Bally’s and Intralot close $3.12bn merger deal

Complex transaction creates new ownership structure with both companies exchanging assets

Bally’s Corporation and Greek gaming technology giant Intralot closed their merger yesterday. The deal’s structure is unusual – it’s not a traditional buyout.

Bally’s now controls 58% of Intralot’s shares. But here’s the twist: Intralot simultaneously bought Bally’s International Interactive division for $3.12bn. So both companies got something major out of this.

Robeson Reeves leads Bally’s as CEO. He called it “a milestone transaction” that unlocks liquidity while keeping the company positioned for digital growth. Intralot brings lottery expertise and global reach to the table.

Why This Structure Benefits Bally’s

The casino operator desperately needed cash. They’re sitting on significant secured debt.

Bally’s will use at least $1bn from the deal to pay down that debt. That’s the priority. The company raised $496m through new Intralot shares yesterday, which helped finalize everything.

But it’s not just about debt relief. Bally’s shareholders now own a stake in a larger, globally-scaled operator. The interactive division they sold off? It’s now part of Intralot’s bigger platform. Reeves emphasised this gives shareholders “visibility into the value” of what they’re holding.

The timing matters too. Bally’s reported $657.5m in Q2 revenue – up 5.8% from last year. Not spectacular, but steady.

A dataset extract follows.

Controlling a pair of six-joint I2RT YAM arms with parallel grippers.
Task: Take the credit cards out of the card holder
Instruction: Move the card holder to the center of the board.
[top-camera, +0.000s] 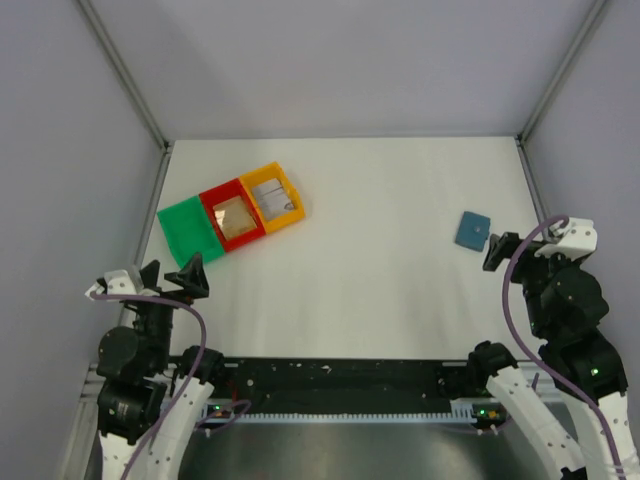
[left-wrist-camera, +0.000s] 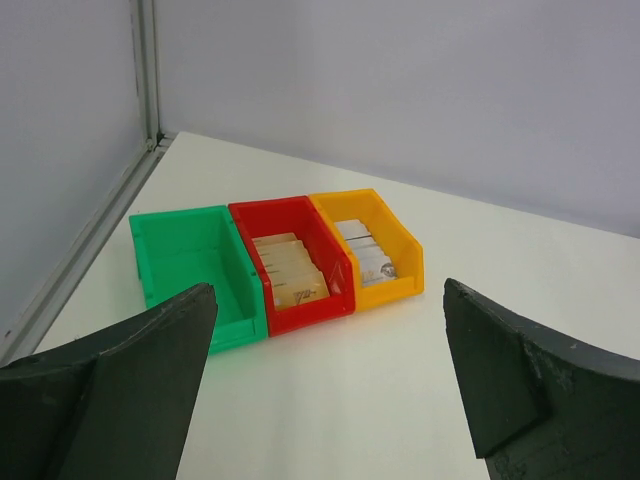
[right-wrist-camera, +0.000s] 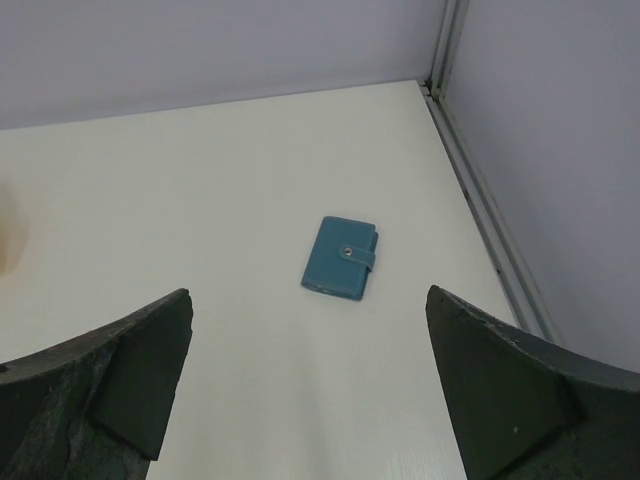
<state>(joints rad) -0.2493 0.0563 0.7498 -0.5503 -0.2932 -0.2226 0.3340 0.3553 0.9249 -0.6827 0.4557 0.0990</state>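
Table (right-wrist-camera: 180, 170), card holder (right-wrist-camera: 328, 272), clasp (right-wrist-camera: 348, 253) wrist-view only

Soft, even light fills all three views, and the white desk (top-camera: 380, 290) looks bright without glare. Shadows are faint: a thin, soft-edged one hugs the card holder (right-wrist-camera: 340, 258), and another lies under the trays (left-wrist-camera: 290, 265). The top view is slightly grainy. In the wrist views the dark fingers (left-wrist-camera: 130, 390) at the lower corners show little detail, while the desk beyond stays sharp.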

What Changed Hands in the Transaction

The total valuation hit $3.12bn. Here’s how it breaks down.

Intralot paid $1.7bn directly to Bally’s. The company also transferred a $1.57bn stake in itself to Bally’s. Add those together and you get the full price tag.

Bally’s International Interactive is now Intralot’s property. That division handles online gaming operations outside the US.

The deal was announced this summer. It took months to work through regulatory approvals and financing. Intralot just extended its Montana Lottery partnership for 20 years in August, which probably didn’t hurt the transaction’s appeal.

How This Reshapes Both Companies

Bally’s can focus on its land-based casino business now. The company broke ground on its Chicago casino project last month. That’s moving forward despite New York rejecting its casino bid earlier this year.

The debt reduction changes everything. Less interest payments means more cash for operations and development.

For Intralot, they’re getting proven digital capabilities. Bally’s International Interactive knows online gaming. Combine that with Intralot’s lottery technology platform and you’ve got something powerful.

The merged entity operates across more markets than either did alone. Reeves sees it as “a powerful foundation for expansion over the long term.” Whether that plays out depends on execution.

Bally’s shareholders own a majority stake in a company they didn’t fully control before. That’s the real story here – not an exit, but a restructuring that pays immediate bills while keeping future upside.